> WHAT YOU HAVE TO DO
In the listing below, locate the lines bearing the word "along". Copy every one of them.

> DATASET SECTION
☆ ☆ ☆ ☆ ☆ ☆ ☆
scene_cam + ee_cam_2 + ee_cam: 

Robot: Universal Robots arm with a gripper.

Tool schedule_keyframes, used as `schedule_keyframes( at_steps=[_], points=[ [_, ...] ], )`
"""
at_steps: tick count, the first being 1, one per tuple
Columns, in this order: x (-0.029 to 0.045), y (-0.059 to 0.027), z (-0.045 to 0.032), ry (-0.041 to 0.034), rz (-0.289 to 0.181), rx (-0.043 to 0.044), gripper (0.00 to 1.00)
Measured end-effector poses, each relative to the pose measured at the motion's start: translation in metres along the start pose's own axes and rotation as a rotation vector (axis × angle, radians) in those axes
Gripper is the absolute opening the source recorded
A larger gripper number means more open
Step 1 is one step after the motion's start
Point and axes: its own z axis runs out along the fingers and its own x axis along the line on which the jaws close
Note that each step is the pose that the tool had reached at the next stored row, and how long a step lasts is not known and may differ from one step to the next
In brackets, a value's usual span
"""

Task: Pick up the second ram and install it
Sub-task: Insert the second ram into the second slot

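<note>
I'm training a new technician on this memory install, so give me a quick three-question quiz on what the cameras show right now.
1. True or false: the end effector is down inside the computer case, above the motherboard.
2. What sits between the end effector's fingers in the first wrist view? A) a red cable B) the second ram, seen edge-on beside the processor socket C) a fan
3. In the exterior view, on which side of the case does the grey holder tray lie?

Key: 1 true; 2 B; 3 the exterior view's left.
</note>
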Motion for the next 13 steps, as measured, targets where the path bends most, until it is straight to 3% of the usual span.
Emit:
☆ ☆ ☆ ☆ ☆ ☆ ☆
> FINISHED TASK
Measured end-effector poses, each relative to the pose measured at the motion's start: translation in metres along the start pose's own axes and rotation as a rotation vector (axis × angle, radians) in those axes
Point and axes: its own z axis runs out along the fingers and its own x axis along the line on which the jaws close

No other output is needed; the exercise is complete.